Preheat the oven to 350°F. Mix together the oreo crumbs and butter. Pack into the bottom of a round springform pan. Bake for 5 minutes then reduce the oven to 325°F.
2 ½ cups crushed Oreo cookies, 4 tablespoons salted butter,
In a large mixing bowl, beat together cream cheese and sugar, beat until smooth.
3 (8-ounce) packages cream cheese, 1 cup (200g) granulated sugar
Add in the sour cream cornstarch and nutella, scraping down the sides of the bowl afterwards.

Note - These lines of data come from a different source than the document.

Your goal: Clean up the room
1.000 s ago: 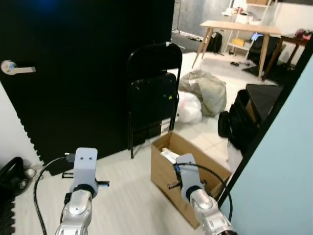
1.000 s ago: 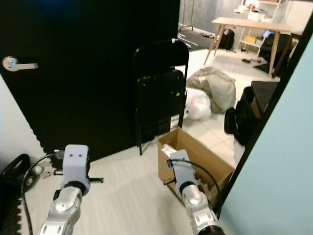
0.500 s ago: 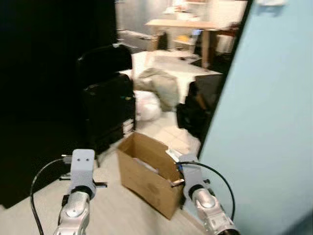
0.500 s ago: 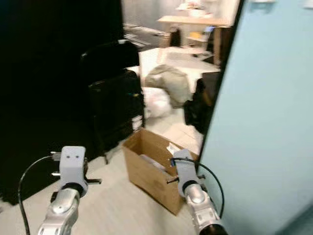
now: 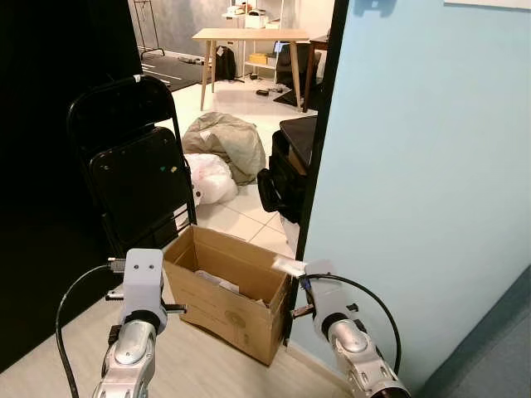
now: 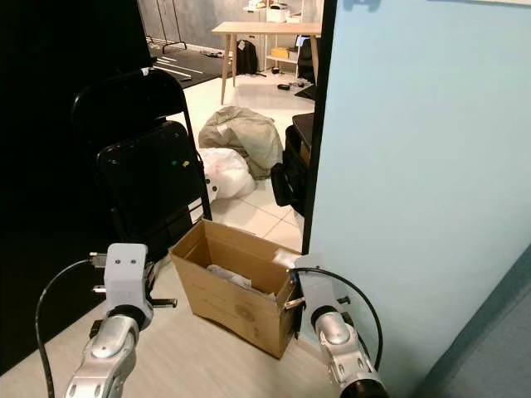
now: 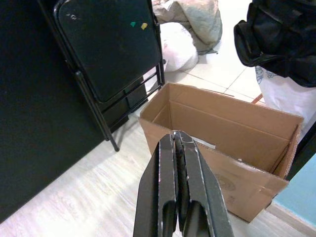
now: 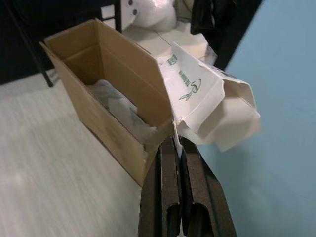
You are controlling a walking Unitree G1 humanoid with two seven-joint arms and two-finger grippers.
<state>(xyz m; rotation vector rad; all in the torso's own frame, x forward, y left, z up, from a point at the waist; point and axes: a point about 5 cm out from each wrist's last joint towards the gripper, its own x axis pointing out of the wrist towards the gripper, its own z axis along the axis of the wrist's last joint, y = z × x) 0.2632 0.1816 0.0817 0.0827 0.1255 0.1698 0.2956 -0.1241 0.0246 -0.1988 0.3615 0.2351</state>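
Pinching white carton (image 8: 207, 101) — right gripper (image 8: 178, 143) beside box (image 8: 113, 84) | left gripper (image 7: 178, 140) clenched, empty

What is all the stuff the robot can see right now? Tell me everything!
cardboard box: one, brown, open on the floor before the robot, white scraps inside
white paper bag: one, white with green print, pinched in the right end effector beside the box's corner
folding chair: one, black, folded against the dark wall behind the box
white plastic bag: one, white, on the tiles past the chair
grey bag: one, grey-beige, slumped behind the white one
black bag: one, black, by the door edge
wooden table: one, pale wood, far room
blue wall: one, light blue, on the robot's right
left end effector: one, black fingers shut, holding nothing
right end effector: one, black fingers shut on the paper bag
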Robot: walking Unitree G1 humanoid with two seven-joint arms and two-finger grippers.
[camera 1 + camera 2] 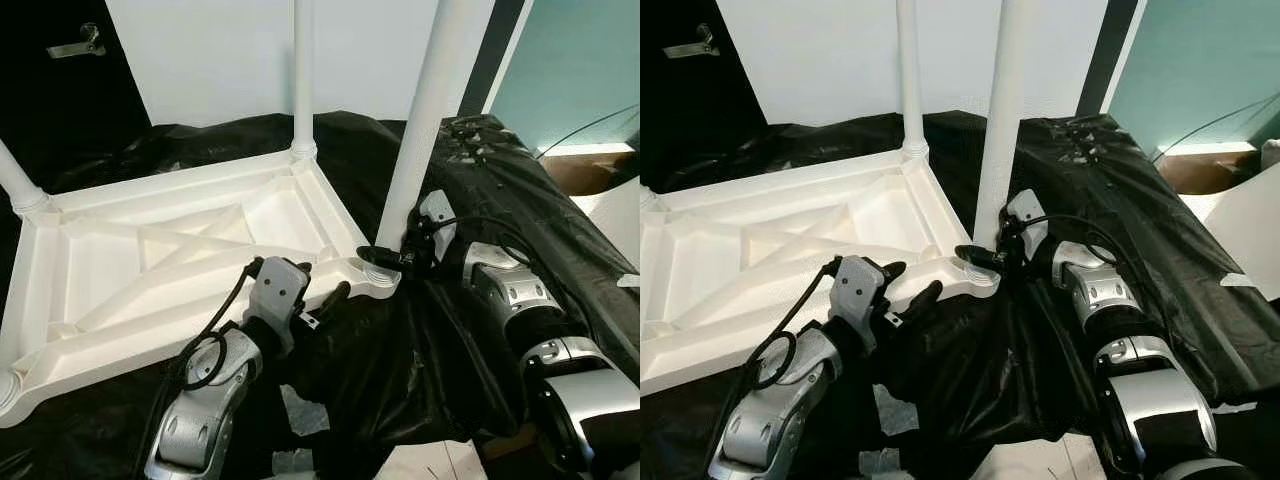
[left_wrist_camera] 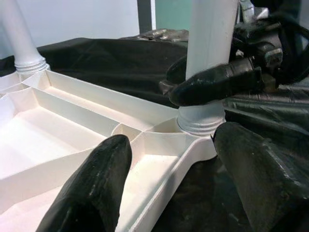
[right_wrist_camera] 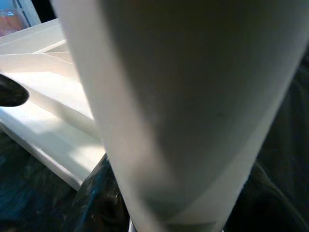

1 cup sour cream, 1 tablespoon cornstarch, 1 ½ cups Nutella
Beat in one egg at a time until just incorporated and scrape down the sides of the bowl.
4 large eggs
Pour the mixture into the crust. Wrap the springform pan tightly in tin foil and place in a water bath in the oven. Bake at 325°F for 1 hour.
Turn off the oven and let the cheesecake sit for 20 minutes. Remove from the oven and allow it to come to room temperature. Move to the fridge and chill for two hours.
In a small saucepan, heat the heavy cream until just about to simmer, stirring occasionally.
1 cup heavy cream
Pour the heavy cream over the chopped chocolate and nutella. Stir until completely dissolved and smooth.
8 ounces semisweet chocolate, ½ cup Nutella
Pour the ganache over the cooled cheesecake and refrigerate until set.
Pipe swirls of chocolate whipped cream and garnish with unwrapped Ferrero Rocher candies before serving.